--- Given data ---

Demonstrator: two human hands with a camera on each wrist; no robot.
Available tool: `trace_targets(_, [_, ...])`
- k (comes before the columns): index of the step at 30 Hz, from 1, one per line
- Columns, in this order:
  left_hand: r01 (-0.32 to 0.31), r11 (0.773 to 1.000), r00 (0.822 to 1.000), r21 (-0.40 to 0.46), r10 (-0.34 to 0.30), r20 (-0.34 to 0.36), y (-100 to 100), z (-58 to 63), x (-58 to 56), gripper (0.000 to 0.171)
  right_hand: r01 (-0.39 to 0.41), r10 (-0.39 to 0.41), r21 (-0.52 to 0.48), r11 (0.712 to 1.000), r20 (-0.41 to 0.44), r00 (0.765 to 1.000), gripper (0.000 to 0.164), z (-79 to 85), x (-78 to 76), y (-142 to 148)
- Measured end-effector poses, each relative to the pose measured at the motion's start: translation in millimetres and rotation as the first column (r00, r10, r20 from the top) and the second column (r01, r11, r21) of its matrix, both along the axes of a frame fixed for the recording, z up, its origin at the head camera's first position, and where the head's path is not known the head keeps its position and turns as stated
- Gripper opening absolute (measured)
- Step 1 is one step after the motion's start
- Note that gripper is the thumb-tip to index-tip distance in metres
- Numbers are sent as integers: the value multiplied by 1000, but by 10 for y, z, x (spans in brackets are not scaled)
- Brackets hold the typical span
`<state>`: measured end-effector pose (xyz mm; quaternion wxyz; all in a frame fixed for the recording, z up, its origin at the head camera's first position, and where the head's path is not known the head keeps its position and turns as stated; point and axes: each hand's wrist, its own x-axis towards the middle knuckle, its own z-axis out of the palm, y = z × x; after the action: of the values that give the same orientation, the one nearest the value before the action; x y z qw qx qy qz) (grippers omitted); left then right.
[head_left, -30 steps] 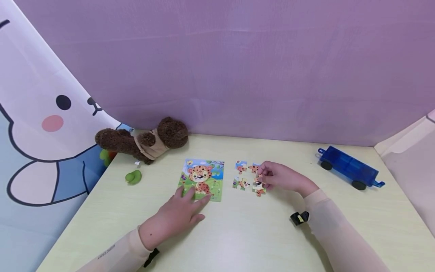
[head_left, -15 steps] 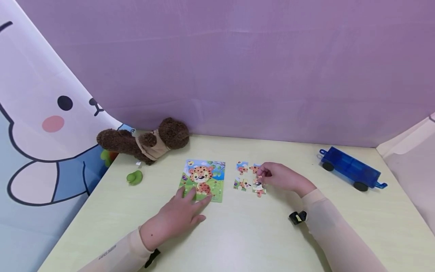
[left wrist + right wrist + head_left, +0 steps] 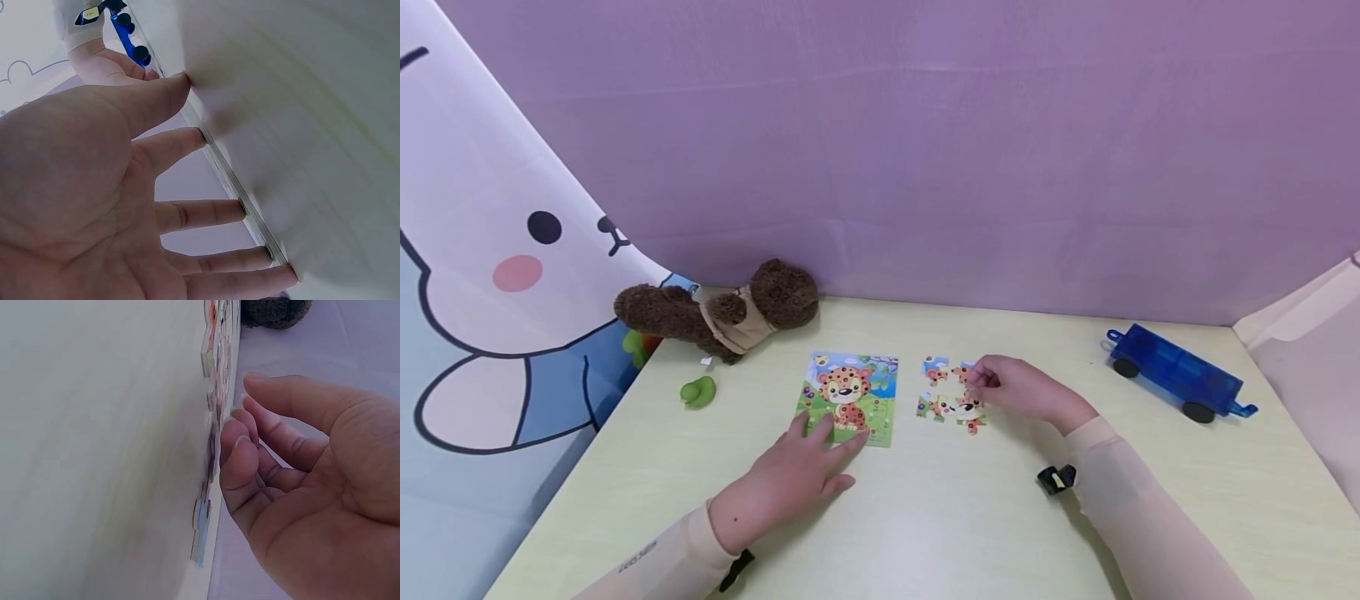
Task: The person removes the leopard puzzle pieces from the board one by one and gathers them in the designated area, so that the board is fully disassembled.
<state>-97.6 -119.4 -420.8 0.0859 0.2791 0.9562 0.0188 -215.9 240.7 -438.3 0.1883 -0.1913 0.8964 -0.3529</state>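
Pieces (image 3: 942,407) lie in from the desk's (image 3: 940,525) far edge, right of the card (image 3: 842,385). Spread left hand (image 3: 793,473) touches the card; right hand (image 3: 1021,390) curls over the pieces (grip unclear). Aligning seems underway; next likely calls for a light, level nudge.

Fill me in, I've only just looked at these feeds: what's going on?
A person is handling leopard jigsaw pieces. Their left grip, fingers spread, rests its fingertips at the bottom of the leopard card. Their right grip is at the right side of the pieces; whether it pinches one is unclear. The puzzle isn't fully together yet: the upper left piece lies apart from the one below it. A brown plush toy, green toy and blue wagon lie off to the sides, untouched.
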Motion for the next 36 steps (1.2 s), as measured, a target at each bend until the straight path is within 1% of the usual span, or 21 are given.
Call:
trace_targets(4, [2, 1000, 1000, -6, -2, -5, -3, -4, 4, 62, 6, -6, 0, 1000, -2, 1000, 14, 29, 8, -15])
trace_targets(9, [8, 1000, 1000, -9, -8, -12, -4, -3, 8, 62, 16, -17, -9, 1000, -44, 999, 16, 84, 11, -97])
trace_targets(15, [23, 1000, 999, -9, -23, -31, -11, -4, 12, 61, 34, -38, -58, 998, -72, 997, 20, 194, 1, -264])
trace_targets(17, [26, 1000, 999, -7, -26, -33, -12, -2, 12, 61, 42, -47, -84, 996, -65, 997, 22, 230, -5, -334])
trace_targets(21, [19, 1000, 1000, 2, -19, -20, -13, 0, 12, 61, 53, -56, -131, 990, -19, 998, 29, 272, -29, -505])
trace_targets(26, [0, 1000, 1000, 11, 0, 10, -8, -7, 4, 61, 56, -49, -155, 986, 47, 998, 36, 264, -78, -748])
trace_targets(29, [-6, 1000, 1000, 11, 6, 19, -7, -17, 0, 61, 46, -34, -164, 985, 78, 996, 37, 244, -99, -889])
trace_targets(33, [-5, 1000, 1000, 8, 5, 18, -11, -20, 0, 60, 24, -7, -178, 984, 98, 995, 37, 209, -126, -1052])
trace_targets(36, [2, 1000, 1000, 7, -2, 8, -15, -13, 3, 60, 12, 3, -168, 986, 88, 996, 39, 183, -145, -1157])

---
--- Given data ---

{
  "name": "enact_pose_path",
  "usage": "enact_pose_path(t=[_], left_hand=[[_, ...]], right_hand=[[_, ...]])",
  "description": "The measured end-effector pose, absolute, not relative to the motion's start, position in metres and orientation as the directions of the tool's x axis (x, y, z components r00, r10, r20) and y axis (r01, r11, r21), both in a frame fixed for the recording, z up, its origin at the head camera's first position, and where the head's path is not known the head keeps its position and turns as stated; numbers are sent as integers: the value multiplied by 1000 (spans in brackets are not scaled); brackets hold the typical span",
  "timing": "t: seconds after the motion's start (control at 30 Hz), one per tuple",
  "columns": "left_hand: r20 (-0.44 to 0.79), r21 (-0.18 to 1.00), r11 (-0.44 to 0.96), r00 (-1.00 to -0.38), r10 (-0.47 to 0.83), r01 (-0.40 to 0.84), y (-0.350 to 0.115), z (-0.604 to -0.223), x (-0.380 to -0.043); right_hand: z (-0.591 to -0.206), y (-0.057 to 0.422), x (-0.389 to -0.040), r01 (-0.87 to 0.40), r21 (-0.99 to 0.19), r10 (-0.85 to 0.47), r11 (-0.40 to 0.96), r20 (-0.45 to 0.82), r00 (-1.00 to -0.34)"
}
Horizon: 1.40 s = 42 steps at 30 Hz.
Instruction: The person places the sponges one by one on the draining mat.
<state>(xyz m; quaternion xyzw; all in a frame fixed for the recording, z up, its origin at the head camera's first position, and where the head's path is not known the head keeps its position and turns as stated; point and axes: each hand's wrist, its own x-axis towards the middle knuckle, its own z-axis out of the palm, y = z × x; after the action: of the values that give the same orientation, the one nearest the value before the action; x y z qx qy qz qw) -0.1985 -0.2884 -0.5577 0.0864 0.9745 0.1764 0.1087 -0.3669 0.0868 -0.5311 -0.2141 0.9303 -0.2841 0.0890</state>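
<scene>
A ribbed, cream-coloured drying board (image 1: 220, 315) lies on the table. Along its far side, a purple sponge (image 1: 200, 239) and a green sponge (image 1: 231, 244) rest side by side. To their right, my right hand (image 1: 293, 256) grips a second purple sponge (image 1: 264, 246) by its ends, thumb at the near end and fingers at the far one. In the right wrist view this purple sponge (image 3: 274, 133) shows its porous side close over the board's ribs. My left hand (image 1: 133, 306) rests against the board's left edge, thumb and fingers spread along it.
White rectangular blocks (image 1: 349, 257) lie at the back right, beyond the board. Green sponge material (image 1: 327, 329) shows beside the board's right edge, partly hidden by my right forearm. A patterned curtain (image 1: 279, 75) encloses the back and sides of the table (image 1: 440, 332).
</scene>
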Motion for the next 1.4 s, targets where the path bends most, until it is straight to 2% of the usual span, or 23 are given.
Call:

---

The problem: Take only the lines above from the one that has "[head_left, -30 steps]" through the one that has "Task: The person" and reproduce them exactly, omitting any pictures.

Solution for this exercise:
[head_left, -30 steps] 
[head_left, -15 steps] 
[left wrist + right wrist + head_left, +0 steps] 
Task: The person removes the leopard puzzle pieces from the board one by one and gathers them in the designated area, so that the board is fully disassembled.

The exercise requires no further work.